To upgrade to the latest version of Edge Flow Manager (EFM), you must download the tar file, uncompress the tar file, configure properties, stop the old server, and start the new server.

  1. Download the tar file of the latest release.
  2. Unzip the tar file.
  3. Configure the following:
    1. Copy over any custom configuration property values from the previous install to the new install.
    2. In order to not lose any data, confirm that the database properties that start with efm.db.* match identically to the previous install so that the new version of the server connects to the old database.
    3. Set the efm.encryption.password property.
      This is a master password used for encrypting sensitive data saved to the EFM server. You can set it through the efm.properties file, a command line argument, or an OS environment variable.
      By default, the EFM application uses AES encryption.

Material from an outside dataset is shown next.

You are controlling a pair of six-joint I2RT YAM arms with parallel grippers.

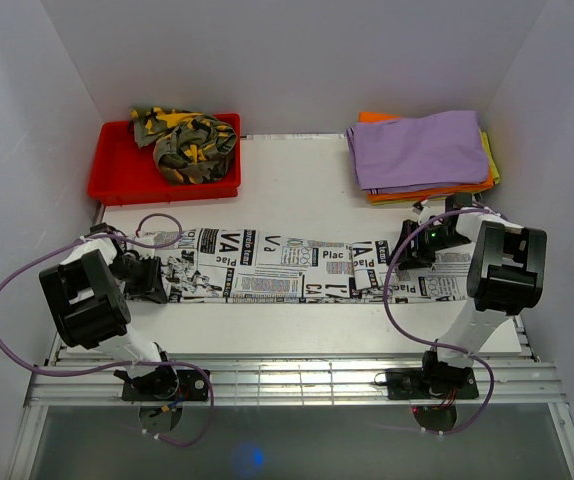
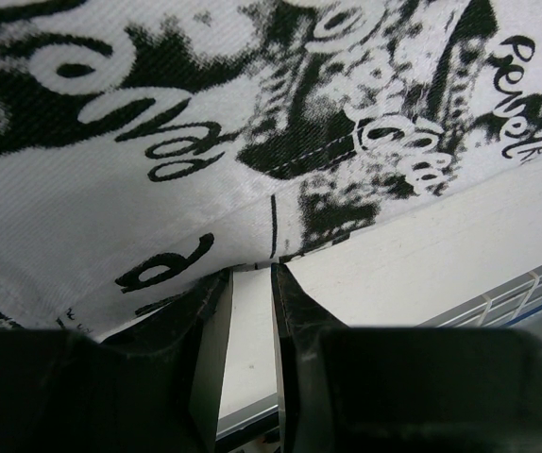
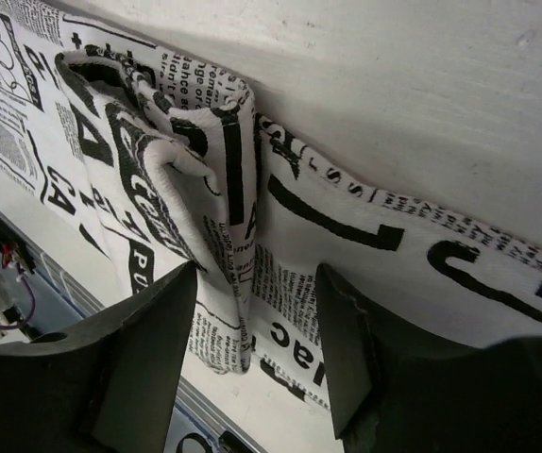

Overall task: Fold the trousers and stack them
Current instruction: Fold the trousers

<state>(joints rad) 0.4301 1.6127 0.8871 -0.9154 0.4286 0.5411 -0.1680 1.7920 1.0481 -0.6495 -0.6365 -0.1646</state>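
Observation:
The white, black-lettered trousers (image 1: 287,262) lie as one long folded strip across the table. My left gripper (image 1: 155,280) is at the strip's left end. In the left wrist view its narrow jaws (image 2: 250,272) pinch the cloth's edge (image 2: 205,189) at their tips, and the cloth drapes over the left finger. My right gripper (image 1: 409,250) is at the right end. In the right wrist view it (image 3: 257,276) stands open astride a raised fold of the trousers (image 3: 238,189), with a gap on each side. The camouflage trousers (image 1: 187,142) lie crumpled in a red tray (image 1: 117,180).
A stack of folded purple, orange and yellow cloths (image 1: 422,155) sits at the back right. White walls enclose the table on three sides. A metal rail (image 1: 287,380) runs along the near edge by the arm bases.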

The encryption key used is deterministically derived from an encryption password that the admin user must provide to the application at runtime. The property that is read for the encryption password is efm.encryption.password. You can set the value for this property in following ways:
      • As a command line argument: ./bin/efm.sh --efm.encryption.password=myEfmPassword
      • As a Java System Property: -Defm.encryption.password=myEfmPassword
      • As an OS environment variable: export EFM_ENCRYPTION_PASSWORD=myEfmPassword
      • As a key/value pair in the efm.properties file: efm.encryption.password=myEfmPassword
      The derived encryption key length is determined by your Java Runtime Environment encryption strength profiles.
      • Unlimited Strength Encryption active: AES 256-bit key
      • Unlimited Strength Encryption inactive: AES 128-bit key

      It is strongly recommended to enable Unlimited Strength Encryption in your Java Runtime Environment.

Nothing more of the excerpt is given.